* **TASK ITEM**
From the first line through the one containing "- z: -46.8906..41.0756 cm", restate the listing word for word, and give no other lines.

* **RECORD EXCERPTS**
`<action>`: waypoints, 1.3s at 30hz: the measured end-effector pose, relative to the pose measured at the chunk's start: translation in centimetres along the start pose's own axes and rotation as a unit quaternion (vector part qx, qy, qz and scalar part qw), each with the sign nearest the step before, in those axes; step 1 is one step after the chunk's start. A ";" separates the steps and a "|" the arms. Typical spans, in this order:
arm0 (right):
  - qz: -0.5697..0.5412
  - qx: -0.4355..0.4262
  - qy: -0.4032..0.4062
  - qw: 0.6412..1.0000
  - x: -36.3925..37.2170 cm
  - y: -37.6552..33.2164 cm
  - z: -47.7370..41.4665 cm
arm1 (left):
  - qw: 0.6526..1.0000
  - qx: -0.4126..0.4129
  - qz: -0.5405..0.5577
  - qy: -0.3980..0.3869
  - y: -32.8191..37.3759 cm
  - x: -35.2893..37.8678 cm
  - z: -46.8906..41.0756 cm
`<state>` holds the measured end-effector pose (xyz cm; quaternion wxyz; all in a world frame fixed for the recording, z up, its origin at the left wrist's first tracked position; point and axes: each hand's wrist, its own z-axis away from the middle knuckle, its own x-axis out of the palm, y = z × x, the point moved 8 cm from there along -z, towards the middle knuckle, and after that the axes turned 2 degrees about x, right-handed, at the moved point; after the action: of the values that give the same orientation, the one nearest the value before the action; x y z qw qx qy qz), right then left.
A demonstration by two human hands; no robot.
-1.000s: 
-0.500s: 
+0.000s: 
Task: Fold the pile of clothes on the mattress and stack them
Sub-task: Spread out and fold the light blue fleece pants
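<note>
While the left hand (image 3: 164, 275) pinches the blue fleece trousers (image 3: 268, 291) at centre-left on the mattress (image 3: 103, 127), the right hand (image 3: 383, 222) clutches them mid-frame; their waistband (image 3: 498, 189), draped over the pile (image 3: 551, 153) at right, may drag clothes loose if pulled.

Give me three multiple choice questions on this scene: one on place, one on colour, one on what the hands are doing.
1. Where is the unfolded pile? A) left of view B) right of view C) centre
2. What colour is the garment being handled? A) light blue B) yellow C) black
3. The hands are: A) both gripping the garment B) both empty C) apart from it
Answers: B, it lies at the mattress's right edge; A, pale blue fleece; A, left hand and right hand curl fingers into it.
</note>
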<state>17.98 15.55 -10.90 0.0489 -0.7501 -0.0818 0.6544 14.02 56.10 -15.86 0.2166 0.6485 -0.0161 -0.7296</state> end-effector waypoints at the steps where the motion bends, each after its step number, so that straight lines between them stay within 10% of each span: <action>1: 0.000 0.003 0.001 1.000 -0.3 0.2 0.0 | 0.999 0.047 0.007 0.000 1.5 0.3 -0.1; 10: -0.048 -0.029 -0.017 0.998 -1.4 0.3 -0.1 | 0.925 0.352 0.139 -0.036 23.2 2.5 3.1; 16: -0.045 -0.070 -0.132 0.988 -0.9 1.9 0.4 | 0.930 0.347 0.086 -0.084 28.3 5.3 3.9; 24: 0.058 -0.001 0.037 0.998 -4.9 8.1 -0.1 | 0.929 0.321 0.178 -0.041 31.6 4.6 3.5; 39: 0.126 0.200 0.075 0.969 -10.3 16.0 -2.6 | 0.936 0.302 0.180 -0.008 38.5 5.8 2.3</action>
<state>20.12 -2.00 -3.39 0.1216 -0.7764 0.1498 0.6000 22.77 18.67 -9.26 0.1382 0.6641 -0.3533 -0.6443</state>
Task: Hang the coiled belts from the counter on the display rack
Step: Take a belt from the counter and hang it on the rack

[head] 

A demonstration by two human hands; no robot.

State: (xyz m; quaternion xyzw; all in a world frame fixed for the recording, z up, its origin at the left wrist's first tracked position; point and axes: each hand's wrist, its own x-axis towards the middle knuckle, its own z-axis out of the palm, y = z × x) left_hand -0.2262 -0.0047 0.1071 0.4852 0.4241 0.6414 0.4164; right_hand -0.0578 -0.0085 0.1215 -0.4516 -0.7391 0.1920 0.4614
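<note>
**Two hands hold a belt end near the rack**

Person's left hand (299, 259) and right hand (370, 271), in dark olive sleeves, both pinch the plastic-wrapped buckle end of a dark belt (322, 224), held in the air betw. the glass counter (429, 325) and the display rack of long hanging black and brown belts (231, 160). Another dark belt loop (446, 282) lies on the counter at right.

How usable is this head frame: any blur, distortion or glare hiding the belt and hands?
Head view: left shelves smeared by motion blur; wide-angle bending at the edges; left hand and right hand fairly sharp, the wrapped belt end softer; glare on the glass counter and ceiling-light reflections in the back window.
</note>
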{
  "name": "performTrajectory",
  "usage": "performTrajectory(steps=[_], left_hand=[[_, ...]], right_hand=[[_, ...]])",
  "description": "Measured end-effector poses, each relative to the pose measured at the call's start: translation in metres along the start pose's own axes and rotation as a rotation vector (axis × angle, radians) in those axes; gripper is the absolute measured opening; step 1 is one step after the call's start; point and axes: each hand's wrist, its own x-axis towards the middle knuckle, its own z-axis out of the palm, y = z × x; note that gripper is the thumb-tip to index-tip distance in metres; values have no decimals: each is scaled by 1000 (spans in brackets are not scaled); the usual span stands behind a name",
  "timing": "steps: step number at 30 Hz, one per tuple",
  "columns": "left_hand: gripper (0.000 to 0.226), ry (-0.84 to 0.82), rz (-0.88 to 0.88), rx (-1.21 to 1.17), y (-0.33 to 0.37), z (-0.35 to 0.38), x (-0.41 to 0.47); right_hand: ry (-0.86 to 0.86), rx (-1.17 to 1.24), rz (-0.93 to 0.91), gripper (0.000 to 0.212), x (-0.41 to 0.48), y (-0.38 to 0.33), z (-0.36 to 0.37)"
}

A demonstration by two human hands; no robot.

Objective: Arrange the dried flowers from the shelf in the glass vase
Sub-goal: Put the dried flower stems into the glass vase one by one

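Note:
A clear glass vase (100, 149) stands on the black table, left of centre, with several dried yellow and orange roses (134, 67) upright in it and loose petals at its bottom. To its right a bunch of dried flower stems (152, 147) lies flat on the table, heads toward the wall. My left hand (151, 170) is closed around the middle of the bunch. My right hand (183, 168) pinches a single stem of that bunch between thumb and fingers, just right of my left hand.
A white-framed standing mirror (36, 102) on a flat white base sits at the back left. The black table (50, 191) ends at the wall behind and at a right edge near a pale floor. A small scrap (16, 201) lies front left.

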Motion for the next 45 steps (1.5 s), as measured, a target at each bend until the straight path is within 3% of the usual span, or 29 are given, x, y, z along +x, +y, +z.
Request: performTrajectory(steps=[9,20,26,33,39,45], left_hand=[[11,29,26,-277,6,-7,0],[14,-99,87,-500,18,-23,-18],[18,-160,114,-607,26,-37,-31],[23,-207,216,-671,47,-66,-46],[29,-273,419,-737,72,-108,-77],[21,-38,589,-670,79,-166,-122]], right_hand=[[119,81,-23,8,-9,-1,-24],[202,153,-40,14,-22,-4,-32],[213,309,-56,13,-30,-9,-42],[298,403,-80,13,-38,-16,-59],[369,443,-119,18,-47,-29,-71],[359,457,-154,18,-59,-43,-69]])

* **RESPONSE TO THIS TASK**
`<action>`: waypoints, 1.3s at 30hz: the measured end-effector pose, relative to the pose measured at the chunk's start: translation in centimetres along the start pose's own axes and rotation as a unit quaternion (vector part qx, qy, qz and scalar part qw), each with the sign nearest the step before, in those axes; step 1 is one step after the chunk's start. A ";" separates the steps and a "|" the arms. Typical spans, in this order:
arm0 (right):
  - qz: -0.5697..0.5412
  - qx: -0.4355..0.4262
  - qy: -0.4032..0.4062
  - qw: 0.6412..1.0000
  - x: -36.3925..37.2170 cm
  - y: -37.6552..33.2164 cm
  - z: -47.7370..41.4665 cm
arm1 (left):
  - qw: 0.6526..1.0000
  - qx: -0.4126..0.4129
  - qz: -0.5405..0.5577
  - qy: -0.3980..0.3869
  - y: -32.8191..37.3759 cm
  - x: -35.2893..37.8678 cm
  - z: -46.8906..41.0756 cm

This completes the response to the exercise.